- **Supplied data**
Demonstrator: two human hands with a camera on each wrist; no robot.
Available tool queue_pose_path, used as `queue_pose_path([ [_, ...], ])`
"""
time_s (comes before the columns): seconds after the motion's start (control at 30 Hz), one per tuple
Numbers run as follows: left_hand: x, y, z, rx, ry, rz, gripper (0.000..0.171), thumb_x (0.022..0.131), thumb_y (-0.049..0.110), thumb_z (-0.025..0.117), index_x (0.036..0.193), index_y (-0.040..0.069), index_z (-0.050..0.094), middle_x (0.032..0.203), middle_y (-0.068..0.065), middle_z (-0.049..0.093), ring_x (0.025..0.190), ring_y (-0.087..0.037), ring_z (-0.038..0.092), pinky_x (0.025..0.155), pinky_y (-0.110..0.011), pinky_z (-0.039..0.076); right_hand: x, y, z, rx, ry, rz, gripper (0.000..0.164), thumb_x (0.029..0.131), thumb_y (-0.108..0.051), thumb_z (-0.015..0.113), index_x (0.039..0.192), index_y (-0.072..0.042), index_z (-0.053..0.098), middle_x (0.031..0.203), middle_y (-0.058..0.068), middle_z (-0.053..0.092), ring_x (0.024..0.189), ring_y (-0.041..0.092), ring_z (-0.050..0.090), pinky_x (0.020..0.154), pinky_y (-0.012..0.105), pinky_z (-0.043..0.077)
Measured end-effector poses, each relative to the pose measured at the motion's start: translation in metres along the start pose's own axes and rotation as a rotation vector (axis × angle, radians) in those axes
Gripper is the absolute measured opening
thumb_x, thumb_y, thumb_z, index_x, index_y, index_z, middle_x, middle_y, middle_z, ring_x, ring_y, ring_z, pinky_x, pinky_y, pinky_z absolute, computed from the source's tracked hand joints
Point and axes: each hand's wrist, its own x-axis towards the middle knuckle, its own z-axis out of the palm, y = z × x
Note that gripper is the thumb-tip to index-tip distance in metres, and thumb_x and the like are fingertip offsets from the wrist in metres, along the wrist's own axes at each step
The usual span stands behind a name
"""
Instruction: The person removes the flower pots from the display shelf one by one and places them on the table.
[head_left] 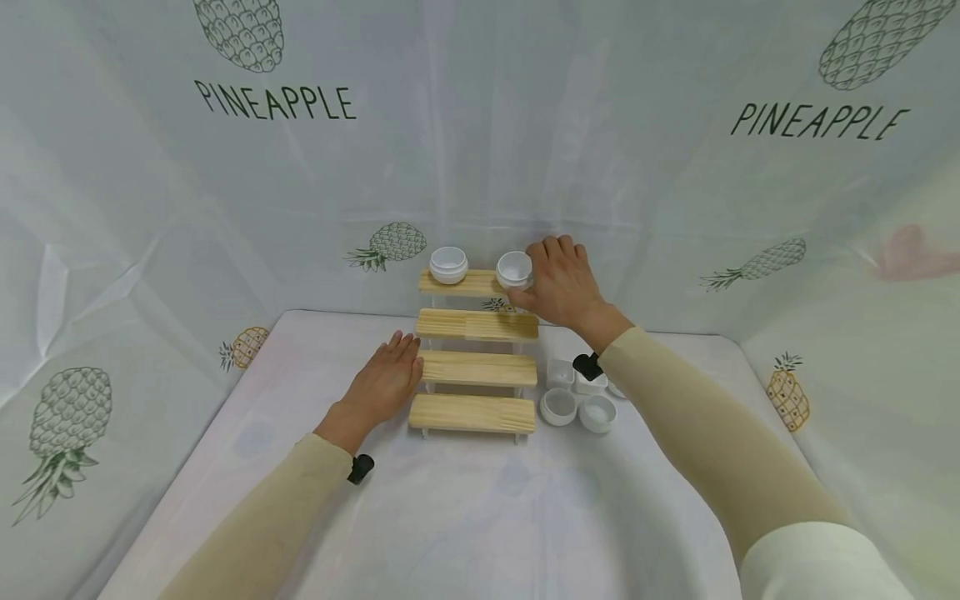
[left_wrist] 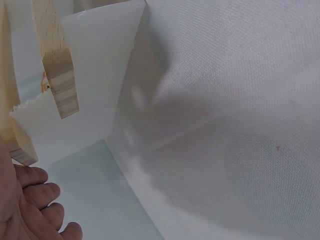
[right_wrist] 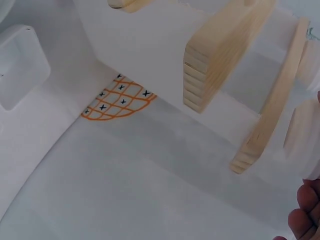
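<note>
A stepped wooden rack [head_left: 472, 368] with several pale planks stands on the white cloth. On its top plank, toward the right end, is a small white bowl [head_left: 513, 268]. My right hand [head_left: 558, 279] grips this bowl from the right, thumb in front and fingers behind. Another white bowl [head_left: 448, 265] rests on the left end of the same plank. My left hand [head_left: 384, 377] lies against the rack's left side, fingers fairly straight and touching the plank ends. In the left wrist view, its fingers [left_wrist: 42, 195] are just below a plank end.
To the right of the rack, several small white dishes stand on the table, among them a round bowl [head_left: 558, 407], another round one [head_left: 597, 413] and a square dish [head_left: 560, 372]. A pineapple-print curtain [head_left: 570, 150] hangs close behind the rack.
</note>
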Motion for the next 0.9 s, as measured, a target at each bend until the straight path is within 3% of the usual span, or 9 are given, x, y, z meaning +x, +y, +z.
queue_pose_path([
  [0.53, 0.001, 0.001, 0.0, -0.001, -0.011, -0.007, 0.06, 0.108, 0.038, 0.016, 0.153, 0.001, 0.028, 0.161, -0.016, 0.024, 0.152, -0.032, 0.013, 0.123, -0.05, 0.017, -0.032, 0.013, -0.007, 0.033, 0.065, -0.014, 0.067, 0.081, -0.06, 0.065, 0.113, -0.002, 0.053, 0.103, 0.013, 0.053, 0.093, 0.032, 0.043, 0.077, 0.042, 0.037],
  [0.9, 0.001, 0.002, -0.001, -0.02, -0.018, -0.001, 0.06, 0.108, 0.039, 0.016, 0.153, 0.0, 0.027, 0.161, -0.016, 0.024, 0.152, -0.032, 0.013, 0.123, -0.051, 0.017, -0.077, 0.036, -0.011, 0.015, 0.077, -0.007, 0.07, 0.079, -0.059, 0.066, 0.115, 0.0, 0.056, 0.105, 0.016, 0.055, 0.096, 0.035, 0.045, 0.077, 0.044, 0.038],
])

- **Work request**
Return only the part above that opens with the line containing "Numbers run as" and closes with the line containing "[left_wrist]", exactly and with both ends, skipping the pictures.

- **Exercise response**
Numbers run as follows: left_hand: x, y, z, rx, ry, rz, gripper (0.000..0.171), thumb_x (0.022..0.131), thumb_y (-0.049..0.110), thumb_z (-0.025..0.117), index_x (0.036..0.193), index_y (-0.040..0.069), index_z (-0.050..0.094), middle_x (0.032..0.203), middle_y (-0.068..0.065), middle_z (-0.049..0.093), ring_x (0.025..0.190), ring_y (-0.087..0.037), ring_z (-0.038..0.092), pinky_x (0.025..0.155), pinky_y (-0.110..0.011), pinky_z (-0.039..0.076); right_hand: x, y, z, rx, ry, rz, gripper (0.000..0.164), thumb_x (0.029..0.131), thumb_y (-0.108..0.051), thumb_z (-0.015..0.113), index_x (0.039..0.192), index_y (-0.072..0.042), index_z (-0.053..0.098), middle_x (0.031..0.203), middle_y (-0.058..0.068), middle_z (-0.053..0.092), ring_x (0.024..0.189), ring_y (-0.041..0.092), ring_z (-0.050..0.090), pinky_x (0.020..0.154), pinky_y (-0.012..0.105), pinky_z (-0.043..0.077)
Measured end-effector poses, each relative to the pose measured at the motion's start: translation in metres along the start pose's own axes and rotation as a rotation vector (axis × angle, radians) in those axes
Gripper is the absolute measured opening
thumb_x, thumb_y, thumb_z, index_x, index_y, index_z, middle_x, middle_y, middle_z, ring_x, ring_y, ring_z, pinky_x, pinky_y, pinky_z absolute, computed from the source's tracked hand joints
Point and axes: each hand's wrist, its own x-axis towards the middle knuckle, its own z-axis out of the palm, y = z × x
Note that gripper is the thumb-tip to index-tip distance in metres, and thumb_x and the like are fingertip offsets from the wrist in metres, along the wrist's own axes at each step
The usual span stands behind a name
"""
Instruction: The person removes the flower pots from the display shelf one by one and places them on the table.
[head_left] 
[left_wrist] 

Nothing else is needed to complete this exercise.